Register Type Count R/W Dimension Indexable by r# Defaults Requires DCL
32-bit Temp (r#) 4096(r#+x#[n]) R/W 4 No None Yes
32-bit indexable Temp Array (x#[n]) 4096(r#+x#[n]) R/W 4 Yes None Yes
32-bit Input (v[vertex][element]) 32(element)*32(vert) R 4 Yes None Yes
32-bit UINT Input vOutputControlPointID(23.7) 1 R 1 No None Yes
32-bit UINT Input PrimitiveID (vPrim) 1 R 1 No N/A Yes
Element in an input resource (t#) 128 R 128 Yes None Yes
Sampler (s#) 16 R 1 Yes None Yes
ConstantBuffer reference (cb#[index]) 15 R 4 Yes None Yes
Immediate ConstantBuffer reference (icb[index]) 1 R 4 Yes (contents) None Yes

 

Output Registers

Register Type Count R/W Dimension Indexable by r# Defaults Requires DCL
32-bit output Vertex Data Element (o#) 32 W 4 Yes None Yes

 

Each hull shader control point phase output register is up to a 4-vector, of which up to 32 registers can be declared. There are also from 1 to 32 output control points declared, which scales amount of storage required. Let us refer to the maximum allowable aggregate number of scalars across all hull shader control point phase output as #cp_output_max.

#cp_output_max = 3968 scalars.

This limit is based on a design point for certain hardware of 4096*32-bit storage here. The amount for control point output is 3968=4096-128, which is 32(control points)*4(components)*32(elements) - 4(components)*32(elements). The subtraction reserves 128 scalars (one control point) worth of space dedicated to the hull shader phase 2 and 3. The choice of reserving 128 scalars for patch constants -- rather than allowing the amount to be simply whatever of the 4096 scalars of storage is unused by output control points -- accommodates the limits of another particular hardware design.
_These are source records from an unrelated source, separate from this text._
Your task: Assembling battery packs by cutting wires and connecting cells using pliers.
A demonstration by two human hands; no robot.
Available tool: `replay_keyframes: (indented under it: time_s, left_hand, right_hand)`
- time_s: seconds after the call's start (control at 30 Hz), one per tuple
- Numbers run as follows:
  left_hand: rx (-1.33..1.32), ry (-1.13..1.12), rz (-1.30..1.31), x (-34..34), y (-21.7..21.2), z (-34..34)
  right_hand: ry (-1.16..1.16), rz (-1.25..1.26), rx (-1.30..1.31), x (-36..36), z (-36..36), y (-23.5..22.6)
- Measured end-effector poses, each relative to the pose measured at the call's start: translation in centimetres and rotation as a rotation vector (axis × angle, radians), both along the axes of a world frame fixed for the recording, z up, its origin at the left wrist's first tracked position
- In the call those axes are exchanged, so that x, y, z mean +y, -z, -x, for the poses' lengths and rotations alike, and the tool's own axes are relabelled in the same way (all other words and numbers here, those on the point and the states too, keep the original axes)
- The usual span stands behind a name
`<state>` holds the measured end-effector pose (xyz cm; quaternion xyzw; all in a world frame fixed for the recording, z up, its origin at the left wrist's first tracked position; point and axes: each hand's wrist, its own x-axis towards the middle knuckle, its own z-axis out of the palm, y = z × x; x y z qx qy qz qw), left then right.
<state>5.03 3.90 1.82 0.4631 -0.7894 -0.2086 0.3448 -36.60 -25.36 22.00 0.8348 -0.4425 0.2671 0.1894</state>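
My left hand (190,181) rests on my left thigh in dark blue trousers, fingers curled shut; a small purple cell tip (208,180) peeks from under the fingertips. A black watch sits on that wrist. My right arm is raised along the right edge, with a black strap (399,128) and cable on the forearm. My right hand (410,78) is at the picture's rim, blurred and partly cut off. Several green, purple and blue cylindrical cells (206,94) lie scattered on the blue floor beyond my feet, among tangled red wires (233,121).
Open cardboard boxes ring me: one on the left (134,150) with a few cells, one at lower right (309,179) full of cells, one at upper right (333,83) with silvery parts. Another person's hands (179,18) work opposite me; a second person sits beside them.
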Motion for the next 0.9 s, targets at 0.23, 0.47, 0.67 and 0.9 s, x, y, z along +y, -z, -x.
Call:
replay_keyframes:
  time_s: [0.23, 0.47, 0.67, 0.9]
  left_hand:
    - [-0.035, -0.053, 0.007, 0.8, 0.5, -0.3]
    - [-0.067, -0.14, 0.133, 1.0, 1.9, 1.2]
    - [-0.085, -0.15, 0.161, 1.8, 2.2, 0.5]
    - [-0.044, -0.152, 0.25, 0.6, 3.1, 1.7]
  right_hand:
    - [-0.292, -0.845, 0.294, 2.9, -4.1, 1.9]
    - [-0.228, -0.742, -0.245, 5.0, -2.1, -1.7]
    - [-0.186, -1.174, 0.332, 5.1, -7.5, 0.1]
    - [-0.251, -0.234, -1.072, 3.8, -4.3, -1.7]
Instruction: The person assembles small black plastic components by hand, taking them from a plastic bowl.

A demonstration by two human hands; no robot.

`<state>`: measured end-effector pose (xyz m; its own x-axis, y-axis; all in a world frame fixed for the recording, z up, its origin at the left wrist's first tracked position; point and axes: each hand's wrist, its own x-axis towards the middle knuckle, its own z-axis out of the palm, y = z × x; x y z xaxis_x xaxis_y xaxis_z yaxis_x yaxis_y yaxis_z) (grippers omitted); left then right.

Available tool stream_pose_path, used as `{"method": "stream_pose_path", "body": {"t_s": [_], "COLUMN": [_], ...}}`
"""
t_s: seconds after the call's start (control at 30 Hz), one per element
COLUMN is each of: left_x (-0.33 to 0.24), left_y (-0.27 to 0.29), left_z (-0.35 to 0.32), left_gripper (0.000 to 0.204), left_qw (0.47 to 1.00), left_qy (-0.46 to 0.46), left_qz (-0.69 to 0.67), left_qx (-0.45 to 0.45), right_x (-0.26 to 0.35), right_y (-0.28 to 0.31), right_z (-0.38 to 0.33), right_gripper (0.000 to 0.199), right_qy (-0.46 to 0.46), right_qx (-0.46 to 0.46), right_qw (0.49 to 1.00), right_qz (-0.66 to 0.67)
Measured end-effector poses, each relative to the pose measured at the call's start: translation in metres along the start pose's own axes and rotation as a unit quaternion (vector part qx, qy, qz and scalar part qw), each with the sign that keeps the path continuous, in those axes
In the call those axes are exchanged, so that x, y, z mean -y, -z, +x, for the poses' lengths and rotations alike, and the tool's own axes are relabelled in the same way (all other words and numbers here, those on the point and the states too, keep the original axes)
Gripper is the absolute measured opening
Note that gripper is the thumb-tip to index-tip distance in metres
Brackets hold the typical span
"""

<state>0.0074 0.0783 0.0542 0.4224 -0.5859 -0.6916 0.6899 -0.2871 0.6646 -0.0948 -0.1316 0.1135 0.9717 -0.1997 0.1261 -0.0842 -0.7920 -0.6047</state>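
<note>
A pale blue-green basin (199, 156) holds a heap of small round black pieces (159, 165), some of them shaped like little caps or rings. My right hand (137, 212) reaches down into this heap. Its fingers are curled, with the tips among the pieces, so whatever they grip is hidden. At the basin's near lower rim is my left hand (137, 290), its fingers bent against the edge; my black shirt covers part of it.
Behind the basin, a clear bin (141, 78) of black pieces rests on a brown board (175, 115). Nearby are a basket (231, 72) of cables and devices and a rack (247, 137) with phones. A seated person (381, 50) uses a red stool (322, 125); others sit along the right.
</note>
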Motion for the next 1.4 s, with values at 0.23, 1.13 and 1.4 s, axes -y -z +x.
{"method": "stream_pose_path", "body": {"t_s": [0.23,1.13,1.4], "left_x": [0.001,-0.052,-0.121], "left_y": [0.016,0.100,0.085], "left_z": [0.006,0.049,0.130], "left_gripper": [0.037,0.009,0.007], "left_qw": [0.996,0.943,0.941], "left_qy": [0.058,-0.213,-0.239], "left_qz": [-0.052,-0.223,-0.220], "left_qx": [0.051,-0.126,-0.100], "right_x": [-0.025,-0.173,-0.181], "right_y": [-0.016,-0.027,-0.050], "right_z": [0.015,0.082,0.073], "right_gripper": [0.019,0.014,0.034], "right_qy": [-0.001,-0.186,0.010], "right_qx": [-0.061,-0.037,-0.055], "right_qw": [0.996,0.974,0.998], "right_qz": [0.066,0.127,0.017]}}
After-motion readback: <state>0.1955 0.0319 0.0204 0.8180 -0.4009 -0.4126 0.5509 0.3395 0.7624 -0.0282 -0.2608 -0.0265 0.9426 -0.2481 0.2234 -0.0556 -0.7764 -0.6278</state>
The control point phase can declare 32 output control points, but they just can’t be fully 32 elements with 4 components each, because the total storage would be too high.

Fork Phase

The following registers are visible in the hs_fork_phase model.

The input resources (t#), samplers (s#), constant buffers (cb#) and immediate constant buffer (icb) below are all shared state with all other hull shader phases. That is, from the API/DDI point of view, the hull shader has a single set of input resource state for all phases. This goes with the fact that from the API/DDI point of view, the hull shader is a single atomic shader; the phases within it are implementation details.

Input Registers

Register Type Count R/W Dimension Indexable by r# Defaults Requires DCL
32-bit Temp (r#) 4096(r#+x#[n]) R/W 4 No None Yes
32-bit indexable Temp Array (x#[n]) 4096(r#+x#[n]) R/W 4 Yes None Yes
32-bit Input Control Points (vicp[vertex][element]) (pre-Control Point Phase) 32 See note below R 4(component)*32(element)*32(vert) Yes None Yes
32-bit Output Control Points (vocp[vertex][element]]) (post-Control Point Phase) 32 See note below R 4(component)*32(element)*32(vert) Yes None Yes
32-bit UINT Input PrimitiveID (vPrim) 1 R 1 No N/A Yes
32-bit UINT Input ForkInstanceID(23.8) (vForkInstanceID) 1 R 1 No N/A Yes
Element in an input resource (t#) 128 R 128 Yes None Yes
Sampler (s#) 16 R 1 Yes None Yes
ConstantBuffer reference (cb#[index]) 15 R 4 Yes None Yes
Immediate ConstantBuffer reference (icb[index]) 1 R 4 Yes (contents) None Yes

 

Note

The hull shader fork phase’s input control point register (vicp) declarations must be any subset, along the [element] axis, of the hull shader control point input (pre-control point phase). Similarly the declarations for inputting the output control points (vocp) must be any subset, along the [element] axis, of the hull shader output control points (post-control point phase).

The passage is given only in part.